Analisi del linguaggio: il “devi morire!”

lunedì 29 ottobre 2018


Il parallelo linguistico è forte e inquietante: le parole usate dai carabinieri che stavano tentando di occultare le vere modalità della morte di Stefano Cucchi nell’ottobre del 2009 e quelle dei pusher extracomunitari che speravano di farla franca con l’omicidio di Desirée Mariottini, per coincidenza avvenuto nell’ottobre di nove anni dopo, sono sostanzialmente le stesse: “Meglio se muore quel tossico”, “meglio che muoia lei che noi in galera”.

L’altro da sé, quello che non fa parte del gruppo di commilitoni o del clan degli spacciatori, meglio se scompare da questo mondo. Piuttosto che creare guai. A quelli che restano. Tempo fa si parlava dell’”analisi del linguaggio” come alternativa all’analisi del sangue del candidato politico prima di votarlo. Adesso si può fare un passo in più: che risultati danno queste analisi quando le si effettua? Ad esempio l’analisi delle intercettazioni dei carabinieri accusati di aver depistato le indagini sulla morte di Stefano Cucchi e quella sulle parole usate dai tre spacciatori, carnefici presunti di Desirée, così come riportati dai maggiori quotidiani, prese pari pari dall’ordinanza di custodia cautelare del gip di Roma? Il risultato di questa analisi, e di questa comparazione, dà lo stesso risultato che danno le analisi effettuate sul linguaggio dei politici che oggi vanno per la maggiore, Matteo Salvini e ancora di più Luigi Di Maio e gli esponenti grillini in genere. Linguaggio da tifosi di curva calcistica. Cori tante volte sentiti, sin da tanti anni orsono, quando il giocatore della squadra avversaria cadeva a terra dopo un fallo di un giocatore della squadra di casa. Quella per cui tutti tifano. Il coro era “devi morire!”, sostanzialmente. In cui si augura il male a chi si mette contro di noi. Sentimenti figli dell’ormai scomparso (o quasi) ideologismo che suonava così: “Il nemico di classe si abbatte, non si cambia”.

Adesso che le classi non ci sono più, avendo tutti accettato o subito una proletarizzazione culturale, un minimo comune denominatore che “più minimo” non si può, è rimasto comunque “il nemico”. Non di classe, magari, ma spesso di borgata. Comunque “un nemico”, uno qualunque. Che serve sempre di più a questa società che rifiuta ormai di affrontare i problemi con razionalità e pragmatismo. E spesso di onestà intellettuale. Per questo è nata una “metalingua”, che può essere usata indifferentemente – e non solo sui social media – da un pusher nigeriano, da un politico grillino, da un giornalista in un talk-show o da una carabiniere che l’ha fatta grossa.

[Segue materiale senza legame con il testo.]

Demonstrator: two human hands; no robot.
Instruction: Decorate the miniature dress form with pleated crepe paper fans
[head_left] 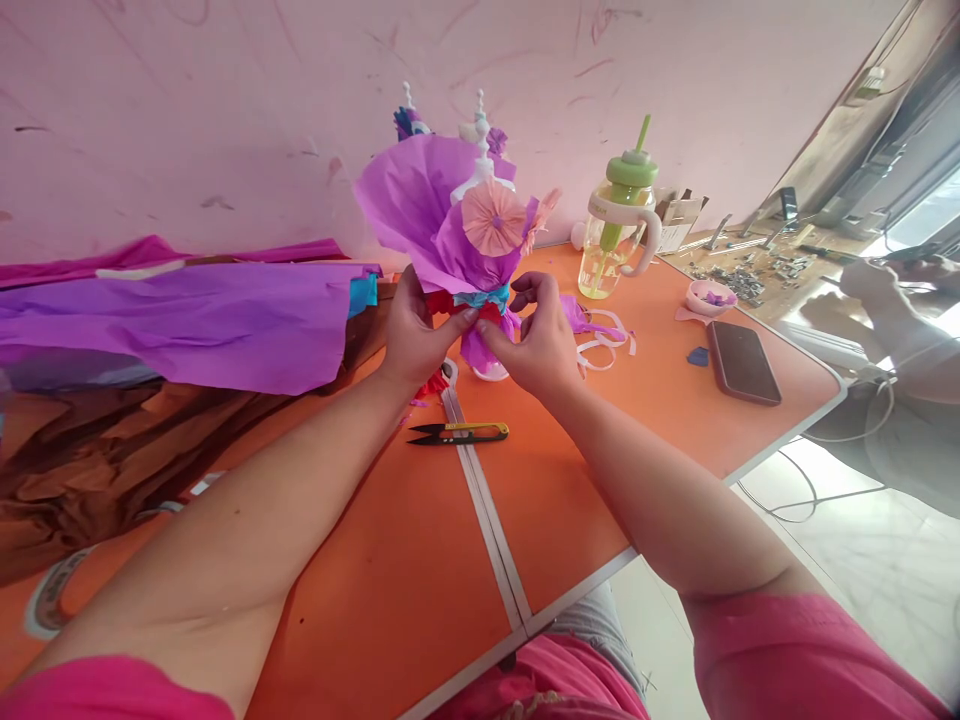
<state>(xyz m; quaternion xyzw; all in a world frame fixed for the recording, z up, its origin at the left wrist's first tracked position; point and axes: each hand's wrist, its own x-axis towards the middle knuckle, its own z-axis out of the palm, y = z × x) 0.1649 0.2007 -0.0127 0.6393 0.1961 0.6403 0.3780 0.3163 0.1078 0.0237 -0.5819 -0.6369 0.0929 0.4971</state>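
Note:
A small white dress form (pixel 483 150) stands upright on the table, wrapped in a purple crepe paper dress (pixel 427 200). Pink pleated paper flowers (pixel 495 216) sit on its front and right side. Blue and red paper strips (pixel 484 299) circle its narrow middle. My left hand (pixel 420 335) is closed around the left of that middle, thumb on the front. On the other side, my right hand (pixel 541 330) has curled fingers and its thumb against the lower paper; what it pinches is partly hidden. Yellow-handled thread snips (pixel 459 433) lie in front, apart from both hands.
Purple crepe paper (pixel 187 320) and brown paper (pixel 150 440) cover the left. A green-lidded bottle (pixel 619 220), a pink bowl (pixel 709 297) and a phone (pixel 744 362) stand or lie at right. Another person's hand (pixel 874 295) is by a parts-strewn wooden bench (pixel 795 250).

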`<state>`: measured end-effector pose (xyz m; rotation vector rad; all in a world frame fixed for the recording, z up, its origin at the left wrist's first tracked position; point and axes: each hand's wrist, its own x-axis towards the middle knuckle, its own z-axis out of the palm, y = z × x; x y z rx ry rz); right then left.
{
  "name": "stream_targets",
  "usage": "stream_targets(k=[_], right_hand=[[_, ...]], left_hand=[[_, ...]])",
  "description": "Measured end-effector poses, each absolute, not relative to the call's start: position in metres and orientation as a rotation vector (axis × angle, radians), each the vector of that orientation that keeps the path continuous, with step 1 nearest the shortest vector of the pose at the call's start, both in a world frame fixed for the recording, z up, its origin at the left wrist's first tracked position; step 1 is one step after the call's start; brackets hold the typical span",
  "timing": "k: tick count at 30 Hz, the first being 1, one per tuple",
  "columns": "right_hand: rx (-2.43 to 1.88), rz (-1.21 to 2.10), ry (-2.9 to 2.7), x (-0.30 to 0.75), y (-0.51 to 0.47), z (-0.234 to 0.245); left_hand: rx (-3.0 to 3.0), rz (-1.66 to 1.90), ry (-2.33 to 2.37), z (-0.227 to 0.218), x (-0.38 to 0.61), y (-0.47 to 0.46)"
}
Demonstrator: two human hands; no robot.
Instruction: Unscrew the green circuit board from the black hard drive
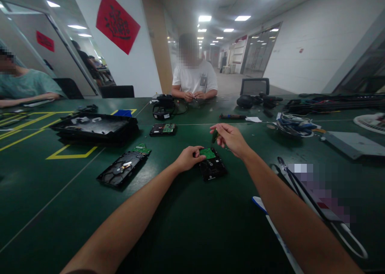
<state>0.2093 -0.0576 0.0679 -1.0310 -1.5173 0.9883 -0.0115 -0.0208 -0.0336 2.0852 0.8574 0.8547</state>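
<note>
A black hard drive (213,170) with a green circuit board (208,153) lies on the green table in front of me. My left hand (190,158) is closed on its left edge, with the thumb resting at the board. Above the drive's far right corner, my right hand (228,138) pinches a small dark green screwdriver (214,137) that points down at the drive. Its tip is too small to make out. To the left lies another hard drive (123,168), its green board sticking out at the far end. A smaller drive (163,129) sits farther back.
Black trays (93,127) are stacked at the left. Across the table a person (195,79) handles something small. A pen-like tool (232,116) lies beyond my hands. To the right are bundled cables (296,125), a grey metal case (356,144) and a lanyard (303,192).
</note>
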Motion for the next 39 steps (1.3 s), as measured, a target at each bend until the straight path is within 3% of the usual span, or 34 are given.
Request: stream_targets(k=[8,17,24,34,39], right_hand=[[-1.136,0.875,-1.444,0.2099,-0.0558,0.0666],[-0.99,1.013,-1.507,0.2074,-0.0562,0.0656],[-1.126,0.836,-1.474,0.2106,-0.053,0.0635],[-1.021,1.017,-1.511,0.208,-0.0564,0.0664],[-1.123,0.854,-1.48,0.2091,-0.0559,0.067]], left_hand=[[2.095,0.854,0.853,-0.0359,-0.0121,-0.0193],[2.095,0.848,0.862,-0.0331,-0.011,-0.0214],[2.1,0.851,0.864,-0.0322,-0.0111,-0.0217],[2.093,0.864,0.845,-0.0339,-0.0114,-0.0207],[2.113,0.855,0.858,-0.0348,-0.0122,-0.0199]])
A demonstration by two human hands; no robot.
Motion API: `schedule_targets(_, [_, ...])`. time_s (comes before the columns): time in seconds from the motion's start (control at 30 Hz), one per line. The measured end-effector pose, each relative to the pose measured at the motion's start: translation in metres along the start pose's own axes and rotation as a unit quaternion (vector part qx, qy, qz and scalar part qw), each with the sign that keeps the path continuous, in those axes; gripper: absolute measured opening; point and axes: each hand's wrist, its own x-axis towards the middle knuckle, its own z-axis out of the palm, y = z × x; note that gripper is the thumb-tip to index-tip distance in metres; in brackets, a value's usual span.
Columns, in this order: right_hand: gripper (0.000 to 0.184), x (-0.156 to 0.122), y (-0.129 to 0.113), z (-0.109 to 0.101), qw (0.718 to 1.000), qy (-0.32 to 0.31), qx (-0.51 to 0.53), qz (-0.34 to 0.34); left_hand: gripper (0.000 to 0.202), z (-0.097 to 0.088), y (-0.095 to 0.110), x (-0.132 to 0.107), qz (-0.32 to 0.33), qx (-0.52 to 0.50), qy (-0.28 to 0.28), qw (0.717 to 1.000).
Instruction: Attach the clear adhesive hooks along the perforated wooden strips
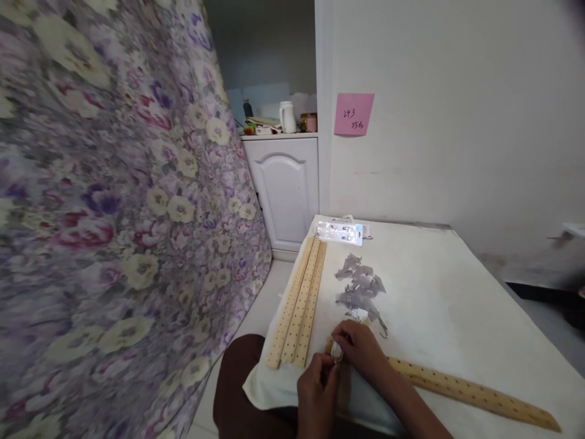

Orbene, che succede quando le analisi del sangue danno un risultato negativo per i trigliceridi o le transaminasi? Si cambia la dieta, ad esempio. E lo stesso può avvenire per evitare che questo linguaggio d’odio che ci sommerge finisca per contagiare tutto un Paese che sembra ormai impazzito dietro i propri problemi e il proprio impoverimento, anche e soprattutto linguistico e culturale. Va cambiata la dieta delle parole. Va cambiato il linguaggio. Prima che sia troppo tardi.